Ich schätze den Abstand unserer Gesichter auf zehn Zentimeter, wenn überhaupt. Wenn Ethan ausatmet, kann ich seinen warmen Atem auf meiner Haut spüren. "Wie schaffst du das?", frage ich flüsternd. "Was meinst du?"

"Wie schaffst du es immer das richtige zu sagen. Du findest immer die richtigen Worte für mich, wie schaffst du das?"
"Ich kenne dich, Kasia. In- und auswendig", seine Stimme klingt behutsam. Er spricht ganz leise und sanft. "Auch wenn einige Jahre vergangen sind und wir uns beide ein Stück weit verändert haben, kenne ich dich. Ganz tief in dir drin, bist du nämlich immer noch dieselbe Kasia Gilbert."

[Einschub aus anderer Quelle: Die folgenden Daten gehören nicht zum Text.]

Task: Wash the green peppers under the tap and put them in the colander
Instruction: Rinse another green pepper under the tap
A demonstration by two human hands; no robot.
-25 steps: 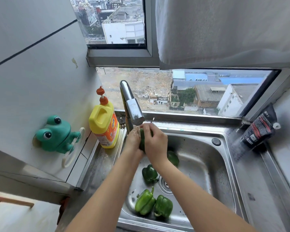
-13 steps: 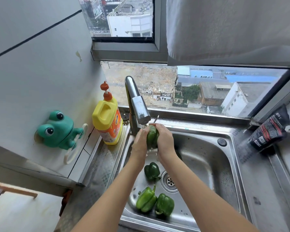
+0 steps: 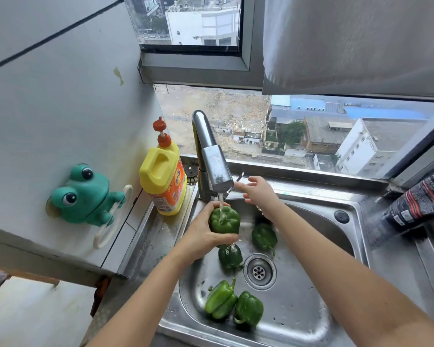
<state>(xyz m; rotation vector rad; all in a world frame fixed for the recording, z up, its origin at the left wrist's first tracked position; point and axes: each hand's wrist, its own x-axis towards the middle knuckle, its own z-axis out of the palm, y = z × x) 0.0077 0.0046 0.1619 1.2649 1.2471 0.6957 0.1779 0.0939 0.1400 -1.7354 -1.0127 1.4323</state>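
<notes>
My left hand (image 3: 203,234) grips a green pepper (image 3: 224,219) right under the chrome tap (image 3: 212,161), and water runs from the spout onto it. My right hand (image 3: 258,192) is off the pepper, fingers spread, next to the thin tap lever behind the spout. Several more green peppers lie in the steel sink (image 3: 311,284): one (image 3: 230,256) below the held one, one (image 3: 264,237) to its right, and two side by side (image 3: 221,299) (image 3: 249,308) near the front. No colander is in view.
A yellow detergent bottle (image 3: 164,181) with an orange pump stands left of the tap. A green frog holder (image 3: 84,196) sticks to the left wall. A black pouch (image 3: 421,201) leans at the right. The drain (image 3: 259,271) sits mid-sink. A window is behind.
Both hands rubbed the pepper under the tap before. Now my right hand has let go and moved up to the tap lever, and my left hand alone holds the pepper.
</notes>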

Mein Herz macht einen Sprung, als er diese Worte ausspricht. "Ich danke dir."
"Du musst mir dafür nicht danken, dass..."
"Doch muss ich", unterbreche ich ihn direkt, "natürlich muss ich. Du hast deinen Freitagabend mit mir im Krankenhaus verbracht, wobei du bestimmt besseres vorhattest." Trotz der Dunkelheit kann ich sehen, wie seine Mundwinkel zucken. "Naja", sagt er, "ich wollte mir eigentlich das Spiel der Houston Rockets ansehen." Ich erwidere sein Lächeln. "Aber dass kann ich auch noch ein anderes Mal nachschauen", fügt er hinzu.

Obwohl ich nicht den Eindruck habe, dass sich einer von uns bewegt, so kommt es mir dennoch vor, als würde sich der Abstand zwischen uns immer weiter verringern. Mein Herzschlag beschleunigte sich, so wie er es immer tut, wenn Ethan in meiner Nähe ist. Ich kann mich nicht erinnern, wann ich ihm das letzte Mal so nahe war. Doch, im Dungeon natürlich, aber da war nur diese körperliche Nähe zwischen uns. Jetzt war da auch wieder eine emotionale, seelische Nähe, so kommt es mir vor.

Meine Lider werden schwer. Als ich sie bereits geschlossen habe, spürte ich Ethans Hand, die mir durchs Haar fährt. "Schlaf gut", sagt er, ehe er mir einen leichten Kuss auf die Stirn drückt.